BRADER, verbe trans.
A.− [L'obj. désigne un produit]
1. Vx. Gaspiller :
1. − Prends de la farine, dit-elle, c'est tout de même. (...) C'est la provision de la semaine. − Ne la brade pas quand même ! ajoute la malheureuse. Bernanos, Nouv. Histoire de Mouchette, 1937, p. 1308.
2. Vendre (une marchandise) à vil prix. Vous ne vendez pas votre marchandise, vous la bradez (Lar. 19e).
− P. ext., fam. Se débarrasser de (quelque chose) à un prix très bas. Brader une vieille voiture (Lar. encyclop.), brader son ancien mobilier (Dub.).
− Emploi abs. Brader des marchandises à la braderie.
B.− Au fig. (ds le domaine pol.), fam. et péj. Brader l'Empire, les colonies (Rob.), brader un territoire (Lar. Lang. fr.) :
2. Et pourtant, il circule encore des tracts innommables, où l'on accuse, une fois de plus, Pierre Laval d'avoir vendu la France, bazardé la flotte, bradé l'aviation... L'OEuvre,12 févr. 1941.

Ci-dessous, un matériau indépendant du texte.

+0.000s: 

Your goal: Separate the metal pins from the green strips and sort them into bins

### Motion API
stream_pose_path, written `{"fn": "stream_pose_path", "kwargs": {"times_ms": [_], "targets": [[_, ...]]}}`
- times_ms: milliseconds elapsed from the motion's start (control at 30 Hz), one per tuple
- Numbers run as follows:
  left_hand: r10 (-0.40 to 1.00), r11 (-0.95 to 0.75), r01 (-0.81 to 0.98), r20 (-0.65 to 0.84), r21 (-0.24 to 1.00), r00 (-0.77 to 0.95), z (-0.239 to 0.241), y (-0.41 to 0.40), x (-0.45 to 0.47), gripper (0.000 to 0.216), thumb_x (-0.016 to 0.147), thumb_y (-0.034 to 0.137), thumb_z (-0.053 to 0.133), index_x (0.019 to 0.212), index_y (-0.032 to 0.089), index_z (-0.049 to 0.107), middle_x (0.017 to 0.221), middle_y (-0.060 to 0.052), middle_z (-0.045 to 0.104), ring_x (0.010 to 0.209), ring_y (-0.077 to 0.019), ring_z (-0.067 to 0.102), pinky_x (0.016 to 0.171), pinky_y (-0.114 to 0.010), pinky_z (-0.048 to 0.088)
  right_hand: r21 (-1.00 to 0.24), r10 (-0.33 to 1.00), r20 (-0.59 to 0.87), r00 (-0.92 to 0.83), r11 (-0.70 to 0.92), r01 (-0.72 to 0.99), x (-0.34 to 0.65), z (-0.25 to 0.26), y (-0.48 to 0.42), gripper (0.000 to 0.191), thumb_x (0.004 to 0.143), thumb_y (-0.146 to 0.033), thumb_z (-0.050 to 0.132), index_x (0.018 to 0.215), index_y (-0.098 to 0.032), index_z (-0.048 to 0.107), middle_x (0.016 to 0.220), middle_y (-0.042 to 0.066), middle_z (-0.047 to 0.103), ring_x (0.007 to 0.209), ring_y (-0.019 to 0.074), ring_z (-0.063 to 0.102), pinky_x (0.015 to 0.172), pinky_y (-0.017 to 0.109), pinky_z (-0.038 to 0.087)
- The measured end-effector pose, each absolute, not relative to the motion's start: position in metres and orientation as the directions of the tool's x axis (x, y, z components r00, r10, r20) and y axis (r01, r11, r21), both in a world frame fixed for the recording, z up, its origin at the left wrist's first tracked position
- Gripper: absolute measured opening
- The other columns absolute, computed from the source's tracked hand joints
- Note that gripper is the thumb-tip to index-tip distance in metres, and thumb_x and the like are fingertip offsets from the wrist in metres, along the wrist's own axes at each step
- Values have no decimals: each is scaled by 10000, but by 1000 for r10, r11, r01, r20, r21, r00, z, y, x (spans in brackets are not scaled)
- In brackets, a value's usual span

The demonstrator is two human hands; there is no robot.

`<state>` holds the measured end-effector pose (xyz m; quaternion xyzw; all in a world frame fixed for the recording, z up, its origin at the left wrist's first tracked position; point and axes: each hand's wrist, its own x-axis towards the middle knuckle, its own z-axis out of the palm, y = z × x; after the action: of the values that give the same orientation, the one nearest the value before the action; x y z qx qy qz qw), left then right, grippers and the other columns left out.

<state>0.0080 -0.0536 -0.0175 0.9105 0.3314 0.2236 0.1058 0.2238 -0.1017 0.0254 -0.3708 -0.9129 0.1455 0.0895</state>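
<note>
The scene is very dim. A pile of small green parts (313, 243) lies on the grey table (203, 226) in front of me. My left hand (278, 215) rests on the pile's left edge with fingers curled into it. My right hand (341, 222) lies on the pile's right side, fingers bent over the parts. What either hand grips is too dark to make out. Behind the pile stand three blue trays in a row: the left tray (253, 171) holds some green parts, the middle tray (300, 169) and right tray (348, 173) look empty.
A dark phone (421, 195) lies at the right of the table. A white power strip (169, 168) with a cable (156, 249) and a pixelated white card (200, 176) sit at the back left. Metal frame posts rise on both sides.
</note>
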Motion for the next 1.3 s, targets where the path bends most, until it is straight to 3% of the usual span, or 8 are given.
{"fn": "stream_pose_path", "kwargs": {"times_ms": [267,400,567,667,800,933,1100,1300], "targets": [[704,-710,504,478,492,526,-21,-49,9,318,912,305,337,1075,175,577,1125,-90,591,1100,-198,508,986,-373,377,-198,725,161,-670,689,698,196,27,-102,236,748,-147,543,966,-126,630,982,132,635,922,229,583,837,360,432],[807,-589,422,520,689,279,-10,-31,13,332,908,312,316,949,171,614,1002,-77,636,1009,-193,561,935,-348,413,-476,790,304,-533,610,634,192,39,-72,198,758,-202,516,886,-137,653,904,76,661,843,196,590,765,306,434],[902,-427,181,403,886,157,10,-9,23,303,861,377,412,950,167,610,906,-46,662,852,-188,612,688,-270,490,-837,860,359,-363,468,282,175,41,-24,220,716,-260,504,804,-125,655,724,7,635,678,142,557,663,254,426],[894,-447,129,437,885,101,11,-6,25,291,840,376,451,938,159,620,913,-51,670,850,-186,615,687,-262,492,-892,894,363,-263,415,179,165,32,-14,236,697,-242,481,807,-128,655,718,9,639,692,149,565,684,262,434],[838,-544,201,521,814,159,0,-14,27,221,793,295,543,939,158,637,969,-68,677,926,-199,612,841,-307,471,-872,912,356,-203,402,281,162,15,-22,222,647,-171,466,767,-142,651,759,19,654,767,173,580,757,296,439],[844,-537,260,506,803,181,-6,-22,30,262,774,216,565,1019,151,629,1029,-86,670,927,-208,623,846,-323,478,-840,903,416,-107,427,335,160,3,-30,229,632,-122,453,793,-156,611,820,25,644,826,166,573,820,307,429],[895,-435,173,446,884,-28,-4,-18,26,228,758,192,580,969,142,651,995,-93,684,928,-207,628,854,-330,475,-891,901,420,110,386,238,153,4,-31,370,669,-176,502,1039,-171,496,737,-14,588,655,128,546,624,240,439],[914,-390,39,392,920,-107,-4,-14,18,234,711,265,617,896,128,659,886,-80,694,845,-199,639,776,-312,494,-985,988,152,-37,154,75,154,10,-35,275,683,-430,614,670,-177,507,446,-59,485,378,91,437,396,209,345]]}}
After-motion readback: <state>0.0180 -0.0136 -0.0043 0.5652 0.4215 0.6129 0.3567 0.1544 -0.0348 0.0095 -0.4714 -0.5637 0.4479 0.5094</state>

− Emploi pronom., rare (cf. Caput 1969). Faire une mésalliance :
3. Quoiqu'elle ait une dot, elle ne se braderait pas en m'épousant ; je n'ai pas de fortune, mais j'ai un bon état. Lar. 19e, 1867.
PRONONC. : [bʀade], (je) brade [bʀad].
ÉTYMOL. ET HIST. − 1. Ca 1440 Flandre « griller les viandes » (D'apr. R. Marquant, La Vie économique à Lille sous Philippe le Bon, Paris, 1940, p. 149), sens demeuré dans le liég. (Glons) bradi « flamber » (Haust et Gesch.) ; 2. a) rouchi « gâter, ne pas tirer d'une chose tout le parti possible » (Hécart), wallon « gâter, gaspiller » (Grandg.) ; liég. « gaspiller, p. ex. le pain en le mangeant » (Gesch.) ; b) liég. « gaspiller la marchandise en la vendant à vil prix » (Haust), rouchi « vendre sa marchandise à vil prix » (Hécart), pic. « id. » (Jouanc.) ; d'où 1867 fr. brader (A. Delvau, Dict. de la lang. verte, 2e éd. : Brader. Vendre à vil prix. Argot des marchands de bric-à-brac) ; 1867 (Lar. 19e). Empr. au m. néerl. braden « rôtir » (FEW t. 15, 1, p. 233 ; Dauzat 1968 ; Bl.-W.5 ; EWFS2) auquel se rattachent l'a. h. all. brātan, m. h. all. braten, ags. brāēdan (De Vries Nederl., s.v. braden ; Klüge20, s.v. braten). Le mot est parvenu en fr. à travers les dial. wallon et pic. Le sens de « gaspiller, gâcher » (d'où vendre à vil prix ») est issu de celui de « détruire, gâter par le feu » ; cf. le néerl. braderie « maison où l'on fait bombance » et le flam. bradeeren « gaspiller », cités par Gesch.
STAT. − Fréq. abs. littér. : 1.
BBG. − Quem. 2es. t. 1 1970, p. 9. − Sain. Sources t. 1 1972 [1925], p. 155. − Vaganay (L. J.). Notules. Neuphilol. Mitt. 1939, t. 40, pp. 374-375. (tlfi:brader)
- brader v. COMM. - TLF, 1867, Delv. ; FEW, ND1, PR[67], 1867.
- 1866 - «Brader, v. a. et n. Vendre à vil prix. Argot des marchands de bric-à-brac [...]» Delvau, Dict. de la langue verte (Paris, 2e éd.) - R.A. (bhvf:brader)
- DEL cite la braderie de Lille, très pittoresque.